:: INSTRUCTIONS TO FOLLOW ::
Within the listing below, please copy exactly the lines between the line holding "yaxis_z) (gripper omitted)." and the line holding "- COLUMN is", inclusive.

━━━━━ SUPPLIED MATERIAL ━━━━━

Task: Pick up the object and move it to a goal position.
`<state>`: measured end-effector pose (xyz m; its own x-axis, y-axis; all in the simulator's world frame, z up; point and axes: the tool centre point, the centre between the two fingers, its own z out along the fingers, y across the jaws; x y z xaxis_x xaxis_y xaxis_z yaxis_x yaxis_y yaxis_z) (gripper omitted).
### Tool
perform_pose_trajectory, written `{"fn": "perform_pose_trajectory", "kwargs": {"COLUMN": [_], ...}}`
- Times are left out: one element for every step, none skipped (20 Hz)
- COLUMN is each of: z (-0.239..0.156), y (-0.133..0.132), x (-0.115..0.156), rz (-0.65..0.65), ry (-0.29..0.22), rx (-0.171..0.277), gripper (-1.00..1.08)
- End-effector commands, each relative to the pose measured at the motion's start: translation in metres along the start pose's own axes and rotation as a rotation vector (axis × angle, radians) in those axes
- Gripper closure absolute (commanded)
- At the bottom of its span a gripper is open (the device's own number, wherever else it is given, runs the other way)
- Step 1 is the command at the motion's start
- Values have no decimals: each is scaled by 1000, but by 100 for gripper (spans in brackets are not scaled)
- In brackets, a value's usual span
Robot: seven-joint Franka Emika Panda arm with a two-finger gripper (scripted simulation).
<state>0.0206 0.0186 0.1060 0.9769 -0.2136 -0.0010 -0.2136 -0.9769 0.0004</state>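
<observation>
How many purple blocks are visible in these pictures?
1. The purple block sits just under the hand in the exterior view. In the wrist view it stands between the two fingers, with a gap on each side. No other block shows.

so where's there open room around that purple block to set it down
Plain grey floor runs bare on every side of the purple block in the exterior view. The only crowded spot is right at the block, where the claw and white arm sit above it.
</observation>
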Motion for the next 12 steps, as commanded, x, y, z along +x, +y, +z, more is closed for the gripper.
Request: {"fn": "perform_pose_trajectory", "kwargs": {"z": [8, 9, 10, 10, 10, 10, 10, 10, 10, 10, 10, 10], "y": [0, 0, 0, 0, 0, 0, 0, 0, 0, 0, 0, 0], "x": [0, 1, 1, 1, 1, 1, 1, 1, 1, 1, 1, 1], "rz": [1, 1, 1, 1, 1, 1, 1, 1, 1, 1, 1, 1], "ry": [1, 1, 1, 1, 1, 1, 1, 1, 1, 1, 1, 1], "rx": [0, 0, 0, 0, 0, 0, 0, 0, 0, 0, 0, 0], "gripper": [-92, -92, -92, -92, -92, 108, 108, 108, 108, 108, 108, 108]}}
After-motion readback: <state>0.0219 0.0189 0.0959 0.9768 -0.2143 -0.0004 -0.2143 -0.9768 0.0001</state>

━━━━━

:: ANSWER FOR THIS EXERCISE ::
`<state>`: measured end-effector pose (xyz m; its own x-axis, y-axis; all in the simulator's world frame, z up; point and axes: the tool centre point, the centre between the two fingers, its own z out along the fingers, y across the jaws; x y z xaxis_x xaxis_y xaxis_z yaxis_x yaxis_y yaxis_z) (gripper omitted).
### Tool
perform_pose_trajectory, written `{"fn": "perform_pose_trajectory", "kwargs": {"COLUMN": [_], ...}}`
- Times are left out: one element for every step, none skipped (20 Hz)
- COLUMN is each of: z (-0.239..0.156), y (-0.133..0.132), x (-0.115..0.156), rz (-0.65..0.65), ry (-0.29..0.22), rx (-0.171..0.277), gripper (-1.00..1.08)

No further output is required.